München

»Leuchtturm der Gemeinde«

Josef Uni sel. A. Foto: Daniel Schvarcz

Mein Herz und mein Verstand tragen schwer an dem sicheren Wissen, dass Josef Uni sichrono livracha nie wieder an seinem Platz in der Synagoge sitzen wird – dass er nie wieder an seinem Platz dort oben auf der Bima stehen wird.

Es ist der Abschied von diesem warmherzigen Menschen, der so unendlich wehtut. Und es ist zugleich das Gefühl, von einer ganzen Welt Abschied nehmen zu müssen, die von Menschen wie Josef Uni sel. A. symbolisiert wurde, die in ihnen und durch sie bis heute fortlebte und die mit ihnen unweigerlich sterben wird. Eine jüdische Welt, wie es sie wohl nie wieder geben wird – nicht in unserem Land und vielleicht gar nicht mehr.

Lebensmut Josef Uni sel. A. (21. Dezember 1918 in Rowno/Polen – 3. April 2014 in München) hatte Schrecklichstes erlebt und gesehen und hatte sich dennoch niemals den eigenen Lebensmut nehmen lassen oder gar den Willen und das Können, anderen Menschen den ihren zu stärken.

Josef Uni sel. A. hatte stets ein Lächeln im Gesicht – selbst noch, als es ihm schon ganz schlecht ging. Immer hatte er einen beinahe jugendlich-schelmischen Spruch auf den Lippen, der uns zum Lachen brachte. Dabei war er nie banal, sondern immer weise – in allem, was er sagte, sei es als Witz verpackt oder zitiert als Weisheit.

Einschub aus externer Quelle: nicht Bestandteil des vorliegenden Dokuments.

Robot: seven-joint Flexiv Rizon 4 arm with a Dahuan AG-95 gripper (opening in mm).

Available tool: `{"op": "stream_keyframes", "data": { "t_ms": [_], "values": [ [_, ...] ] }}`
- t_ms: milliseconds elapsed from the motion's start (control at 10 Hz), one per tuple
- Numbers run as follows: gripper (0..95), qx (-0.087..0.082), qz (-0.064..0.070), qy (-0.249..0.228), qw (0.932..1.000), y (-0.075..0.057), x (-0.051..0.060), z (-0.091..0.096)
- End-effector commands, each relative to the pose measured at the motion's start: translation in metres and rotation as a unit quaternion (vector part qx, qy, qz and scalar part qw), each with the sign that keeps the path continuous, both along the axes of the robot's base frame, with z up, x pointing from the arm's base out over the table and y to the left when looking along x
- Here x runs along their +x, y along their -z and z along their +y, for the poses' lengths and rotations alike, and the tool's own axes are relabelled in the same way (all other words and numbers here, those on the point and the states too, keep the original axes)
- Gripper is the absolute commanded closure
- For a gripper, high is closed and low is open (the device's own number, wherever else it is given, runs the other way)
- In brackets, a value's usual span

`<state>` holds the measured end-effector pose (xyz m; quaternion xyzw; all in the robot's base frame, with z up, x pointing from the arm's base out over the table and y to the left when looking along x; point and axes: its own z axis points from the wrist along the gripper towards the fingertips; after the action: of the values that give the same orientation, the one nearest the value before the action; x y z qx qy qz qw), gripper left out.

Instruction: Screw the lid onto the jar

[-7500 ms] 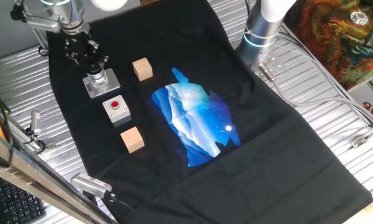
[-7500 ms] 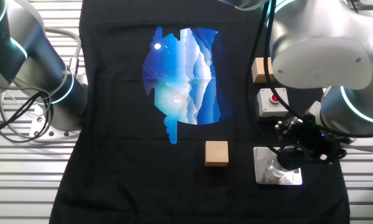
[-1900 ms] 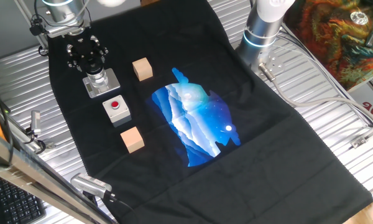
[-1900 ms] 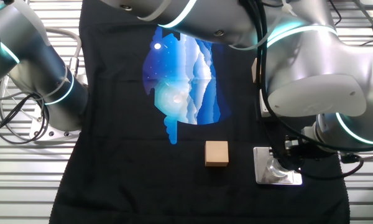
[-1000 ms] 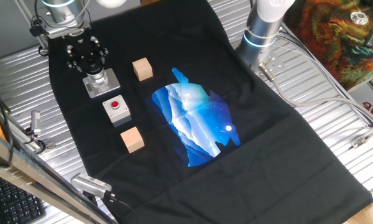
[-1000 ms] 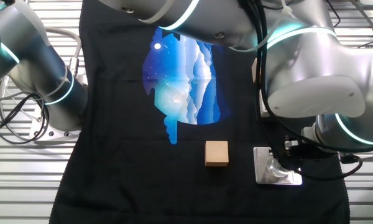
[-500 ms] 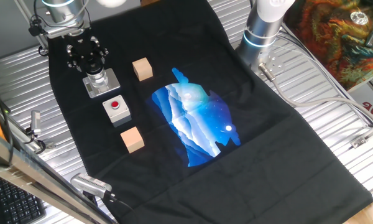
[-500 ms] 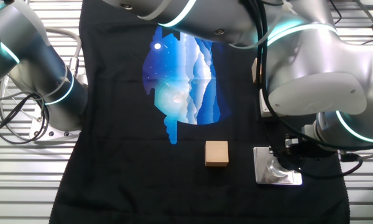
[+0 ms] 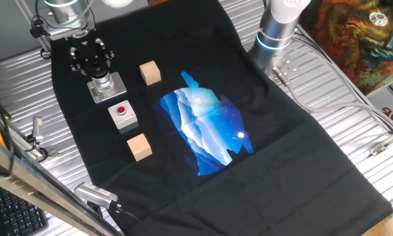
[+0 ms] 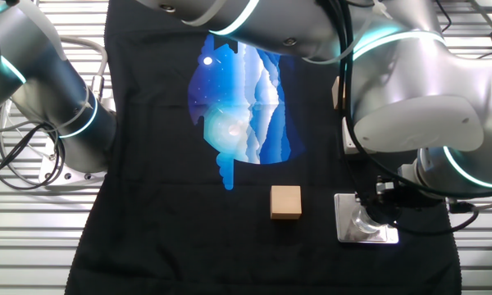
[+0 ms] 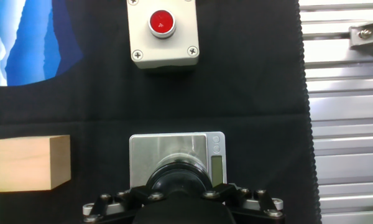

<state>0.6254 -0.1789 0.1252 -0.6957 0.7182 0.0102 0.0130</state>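
The jar is a small pale cylinder on a grey square base plate at the far left of the black cloth. In the other fixed view the jar stands under the big arm. My gripper points straight down onto its top. The hand view shows the round black lid on the jar over the base plate, with my gripper shut on the lid. The dark fingers flank the lid and hide the jar's wall.
A grey box with a red button lies just in front of the jar, seen too as the box. One wooden cube lies to the jar's right, another cube nearer. A second arm's base stands at the back. The cloth's edge runs close by.
Since 7.5 s ago my hand has turned about the jar's axis while staying on top of it. Over the last two seconds nothing has visibly moved.
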Motion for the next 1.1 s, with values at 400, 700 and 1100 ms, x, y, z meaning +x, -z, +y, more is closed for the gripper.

Josef Uni sel. A. war so reich an religiösem Wissen und zugleich gesegnet mit der Gabe, diese seine Leidenschaft für unseren Glauben zu vermitteln und zu übertragen. Sein Amt als Gabbai in der Synagoge in der Reichenbachstraße und dann hier am Jakobsplatz war nie eben ein leichtes. Es erfordert nicht nur ein enormes religiöses Wissen und Können, sondern vor allem auch ein Höchstmaß an Gespür für Menschen, an Gerechtigkeitsempfinden, an der Fähigkeit, auszugleichen, zu vermitteln und zu versöhnen.

Ratgeber Josef Uni sichrono livracha verfügte über all das – und noch viel mehr. Er war eine Säule in unserer Gemeinschaft, als Mitglied, als Mitpalelim, als Gabbai, als »a Mensch«, wie ich nur wenige kennenlernen durfte. Er war ein wertvoller, kluger und sensibler Ratgeber, auf den ich mich blind verlassen konnte.

An diesem Tag des Abschieds durchdringt mich neben dem Schmerz und der unendlichen Trauer auch der sehnliche Wunsch, dass es Menschen gibt, die Josef Unis Vorbild folgen. Menschen, die dafür einstehen, dass unsere Gemeinschaft weiterlebt, dass unsere Religion, unsere Tradition weiterlebt – dass Jüdischkeit weiterlebt. Und dass die Synagoge als Quell und Hort des religiösen Lebens weiter bestehen bleibt. Um deren Zukunft machte er sich die größten Sorgen!

Wir können ihn nicht ersetzen, aber wir können, nein, wir müssen mit aller Kraft verhindern, dass seine Ängste sich realisieren. Wir müssen unsere Religion behüten. Eine volle Synagoge, nicht nur zu bestimmten Anlässen oder den Hohen Feiertagen, sondern jeden Tag, oder zumindest jeden Schabbat – das wäre sein Wunsch gewesen. Lassen Sie ihn uns erfüllen! Lassen Sie uns gemeinsam die Erinnerung an Josef Uni sel. A. und die Welt, für die er stand, wachhalten. Sein Erbe ist ein Auftrag – vor allem an die Jüngeren. Vergesst nicht, woher ihr kommt – und wohin ihr gehört.

Weisheit Verehrter, lieber Josef Uni sel. A., Du warst ein Leuchtturm unter uns. Wir verdanken Dir so viel. Ich danke G’tt für jede Begegnung mit Dir, für jedes Lächeln, das Du uns geschenkt hast, und für jede Weisheit, die Du uns gelehrt hast.

Ich verneige mich vor Dir – ein letztes Mal. In tief empfundener Dankbarkeit und Hochachtung. Du wirst sehr fehlen. Du Freund, Du Mensch. Möge Deine Seele eingebunden sein in das Bündel des ewigen Lebens.